3

Feldman’s cell was ten feet wide and a dozen deep, about the size of the room in his father’s house when he was a boy. This struck him at once, and since he noticed that the cells varied in dimension, and even in their basic shapes, he wondered if perhaps this information had not also been in his records, and if putting him there had not been meant as some subtle lesson.
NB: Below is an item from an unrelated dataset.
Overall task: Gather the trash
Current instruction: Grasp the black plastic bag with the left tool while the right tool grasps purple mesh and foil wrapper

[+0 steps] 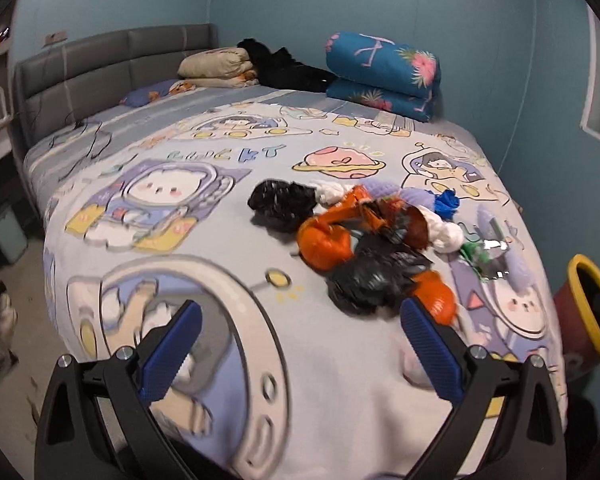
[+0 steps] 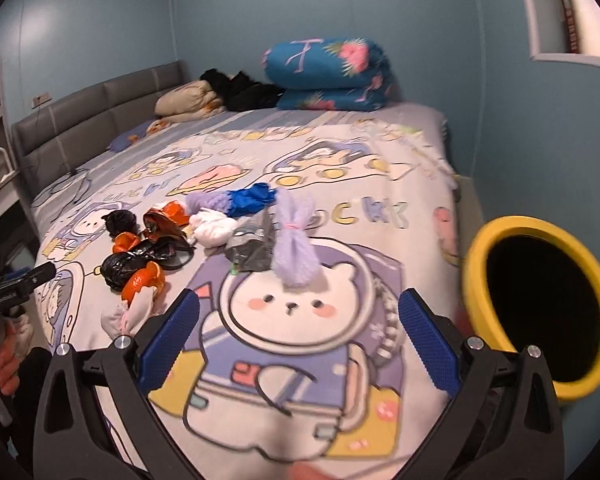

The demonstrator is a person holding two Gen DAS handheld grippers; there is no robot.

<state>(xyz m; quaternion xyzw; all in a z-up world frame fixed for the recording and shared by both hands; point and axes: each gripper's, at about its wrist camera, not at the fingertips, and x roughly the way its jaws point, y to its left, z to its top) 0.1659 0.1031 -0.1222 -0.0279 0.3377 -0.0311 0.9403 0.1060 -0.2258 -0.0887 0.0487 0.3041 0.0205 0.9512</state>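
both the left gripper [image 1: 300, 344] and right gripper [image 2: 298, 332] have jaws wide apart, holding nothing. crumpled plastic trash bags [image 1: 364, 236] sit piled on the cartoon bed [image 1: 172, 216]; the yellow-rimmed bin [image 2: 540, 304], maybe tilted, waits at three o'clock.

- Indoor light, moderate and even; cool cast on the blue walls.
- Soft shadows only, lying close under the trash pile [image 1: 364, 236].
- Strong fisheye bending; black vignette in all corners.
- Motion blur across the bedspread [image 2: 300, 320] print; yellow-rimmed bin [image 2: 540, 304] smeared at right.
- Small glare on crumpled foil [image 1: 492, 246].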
When he knew him better he asked his cellmate, a man named Bisch, what his room had been like as a child.

“Like a kitchen,” Bisch said. “I slept by the stove.” The man was tall — Feldman thought of him at first as a mountaineer — with grayish bushy hair that tufted up from his temples. Everything he did he did slowly, moving deliberately to tasks with the loose moodiness of an athlete stepping up to a mark. He had great pulling-and-tearing power in his long dark hands. Feldman was afraid of him. A strangler, he thought, a chopper, a choker.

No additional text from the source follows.